TASK TO CARRY OUT: Search the records for the string "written". Copy each line where it occurs.

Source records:
========================================================================

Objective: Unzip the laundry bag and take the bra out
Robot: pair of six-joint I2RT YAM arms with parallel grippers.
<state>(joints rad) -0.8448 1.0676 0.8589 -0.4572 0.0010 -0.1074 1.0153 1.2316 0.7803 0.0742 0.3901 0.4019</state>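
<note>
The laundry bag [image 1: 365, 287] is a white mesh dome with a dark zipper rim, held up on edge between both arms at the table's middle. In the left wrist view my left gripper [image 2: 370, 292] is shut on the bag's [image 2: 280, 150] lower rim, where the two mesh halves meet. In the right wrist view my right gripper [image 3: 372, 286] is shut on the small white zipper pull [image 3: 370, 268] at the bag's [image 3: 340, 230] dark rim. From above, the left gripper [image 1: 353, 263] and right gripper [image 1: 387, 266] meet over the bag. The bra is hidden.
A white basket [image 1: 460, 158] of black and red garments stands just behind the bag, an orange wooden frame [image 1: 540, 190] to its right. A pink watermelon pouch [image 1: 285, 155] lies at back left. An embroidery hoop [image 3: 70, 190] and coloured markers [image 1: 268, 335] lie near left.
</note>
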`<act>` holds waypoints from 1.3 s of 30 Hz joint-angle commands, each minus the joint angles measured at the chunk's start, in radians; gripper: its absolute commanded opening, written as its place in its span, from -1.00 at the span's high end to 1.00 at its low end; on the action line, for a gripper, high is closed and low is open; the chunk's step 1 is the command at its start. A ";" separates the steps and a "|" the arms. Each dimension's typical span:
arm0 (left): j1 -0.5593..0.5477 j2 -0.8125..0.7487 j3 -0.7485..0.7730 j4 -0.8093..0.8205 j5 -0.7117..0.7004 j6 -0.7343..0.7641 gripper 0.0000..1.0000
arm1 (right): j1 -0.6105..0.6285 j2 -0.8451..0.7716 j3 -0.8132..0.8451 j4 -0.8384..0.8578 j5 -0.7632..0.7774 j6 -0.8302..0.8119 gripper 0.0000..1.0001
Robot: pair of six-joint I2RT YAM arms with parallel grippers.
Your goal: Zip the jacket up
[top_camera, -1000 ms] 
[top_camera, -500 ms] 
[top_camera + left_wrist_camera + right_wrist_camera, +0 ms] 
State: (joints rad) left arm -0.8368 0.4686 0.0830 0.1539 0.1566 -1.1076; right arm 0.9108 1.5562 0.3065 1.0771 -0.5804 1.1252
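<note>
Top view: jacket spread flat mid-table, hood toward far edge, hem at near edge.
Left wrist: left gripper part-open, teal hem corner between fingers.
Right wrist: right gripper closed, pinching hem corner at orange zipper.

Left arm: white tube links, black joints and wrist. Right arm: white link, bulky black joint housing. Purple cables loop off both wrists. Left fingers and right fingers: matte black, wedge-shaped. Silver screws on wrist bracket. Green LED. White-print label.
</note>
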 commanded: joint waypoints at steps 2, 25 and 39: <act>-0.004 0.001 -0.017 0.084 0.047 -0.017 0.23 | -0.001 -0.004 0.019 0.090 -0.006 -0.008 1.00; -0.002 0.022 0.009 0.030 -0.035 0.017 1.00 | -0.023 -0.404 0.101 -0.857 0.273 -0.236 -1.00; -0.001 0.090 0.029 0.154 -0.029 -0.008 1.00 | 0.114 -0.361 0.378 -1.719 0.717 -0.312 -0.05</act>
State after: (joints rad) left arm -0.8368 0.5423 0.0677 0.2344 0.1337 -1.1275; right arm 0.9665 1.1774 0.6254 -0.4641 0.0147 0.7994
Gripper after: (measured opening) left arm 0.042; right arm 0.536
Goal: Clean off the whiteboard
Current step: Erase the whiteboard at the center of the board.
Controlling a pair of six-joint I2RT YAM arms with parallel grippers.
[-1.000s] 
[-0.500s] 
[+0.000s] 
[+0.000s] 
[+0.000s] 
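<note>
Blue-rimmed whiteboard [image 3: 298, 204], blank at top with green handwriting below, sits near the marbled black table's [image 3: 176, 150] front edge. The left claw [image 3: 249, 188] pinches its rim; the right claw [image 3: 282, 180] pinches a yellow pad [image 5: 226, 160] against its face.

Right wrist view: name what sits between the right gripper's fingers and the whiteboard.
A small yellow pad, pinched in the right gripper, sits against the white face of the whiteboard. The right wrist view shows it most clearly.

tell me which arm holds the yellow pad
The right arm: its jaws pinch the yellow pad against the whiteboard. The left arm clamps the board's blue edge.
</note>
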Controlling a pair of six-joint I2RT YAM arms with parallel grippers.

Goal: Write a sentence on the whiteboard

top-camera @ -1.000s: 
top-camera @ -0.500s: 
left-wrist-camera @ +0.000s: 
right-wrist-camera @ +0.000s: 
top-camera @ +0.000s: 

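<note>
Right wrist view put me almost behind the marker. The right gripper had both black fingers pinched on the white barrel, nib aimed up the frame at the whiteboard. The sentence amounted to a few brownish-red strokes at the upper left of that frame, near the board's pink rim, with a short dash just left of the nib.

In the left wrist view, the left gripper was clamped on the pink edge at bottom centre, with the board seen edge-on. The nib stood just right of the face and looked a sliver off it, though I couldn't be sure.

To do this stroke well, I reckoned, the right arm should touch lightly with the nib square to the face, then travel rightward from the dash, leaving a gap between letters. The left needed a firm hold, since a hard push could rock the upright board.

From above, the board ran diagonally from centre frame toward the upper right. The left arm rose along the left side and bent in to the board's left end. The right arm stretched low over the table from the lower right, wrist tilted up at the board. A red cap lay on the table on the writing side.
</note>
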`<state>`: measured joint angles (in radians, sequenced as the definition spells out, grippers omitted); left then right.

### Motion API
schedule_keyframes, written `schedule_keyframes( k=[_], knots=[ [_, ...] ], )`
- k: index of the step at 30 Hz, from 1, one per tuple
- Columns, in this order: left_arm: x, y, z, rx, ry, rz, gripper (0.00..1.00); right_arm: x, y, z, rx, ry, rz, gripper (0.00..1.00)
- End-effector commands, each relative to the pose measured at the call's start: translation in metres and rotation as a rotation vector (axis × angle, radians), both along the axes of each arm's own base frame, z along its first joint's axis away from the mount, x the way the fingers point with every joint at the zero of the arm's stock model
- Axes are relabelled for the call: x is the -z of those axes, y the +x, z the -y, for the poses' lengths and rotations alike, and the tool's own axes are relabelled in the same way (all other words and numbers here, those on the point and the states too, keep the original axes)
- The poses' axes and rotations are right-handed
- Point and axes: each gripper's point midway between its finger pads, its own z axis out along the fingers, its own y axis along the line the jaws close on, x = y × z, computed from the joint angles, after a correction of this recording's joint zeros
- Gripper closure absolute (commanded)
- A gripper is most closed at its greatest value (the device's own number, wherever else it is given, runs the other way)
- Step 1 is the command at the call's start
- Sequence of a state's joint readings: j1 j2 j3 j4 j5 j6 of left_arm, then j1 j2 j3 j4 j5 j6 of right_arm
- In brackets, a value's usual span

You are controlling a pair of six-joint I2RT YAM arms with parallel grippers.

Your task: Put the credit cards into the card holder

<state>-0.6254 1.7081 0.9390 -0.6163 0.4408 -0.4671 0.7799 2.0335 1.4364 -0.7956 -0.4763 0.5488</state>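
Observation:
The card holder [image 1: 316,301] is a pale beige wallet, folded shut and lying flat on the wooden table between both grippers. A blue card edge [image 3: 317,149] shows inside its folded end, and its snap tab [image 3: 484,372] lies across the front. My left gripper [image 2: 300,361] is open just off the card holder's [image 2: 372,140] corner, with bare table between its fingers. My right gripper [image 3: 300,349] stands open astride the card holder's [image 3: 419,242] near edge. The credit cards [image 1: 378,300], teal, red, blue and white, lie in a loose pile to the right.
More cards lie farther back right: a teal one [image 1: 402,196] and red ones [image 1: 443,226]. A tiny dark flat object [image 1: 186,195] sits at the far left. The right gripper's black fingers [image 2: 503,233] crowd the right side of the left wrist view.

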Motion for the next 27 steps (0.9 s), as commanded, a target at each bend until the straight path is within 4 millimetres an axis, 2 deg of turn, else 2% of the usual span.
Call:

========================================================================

TASK SOLUTION:
`<act>` holds waypoints from 1.3 s of 30 Hz joint-angle commands, each minus the joint angles measured at the chunk's start, in radians; gripper: its absolute commanded opening, written as its place in its span, from -1.00 at the span's high end to 1.00 at its low end; on the action line, for a gripper, high is closed and low is open; the chunk's step 1 is the command at its start. A ";" separates the steps and a "|" the arms. Each dimension's typical span:
schedule_keyframes, written `schedule_keyframes( k=[_], knots=[ [_, ...] ], )`

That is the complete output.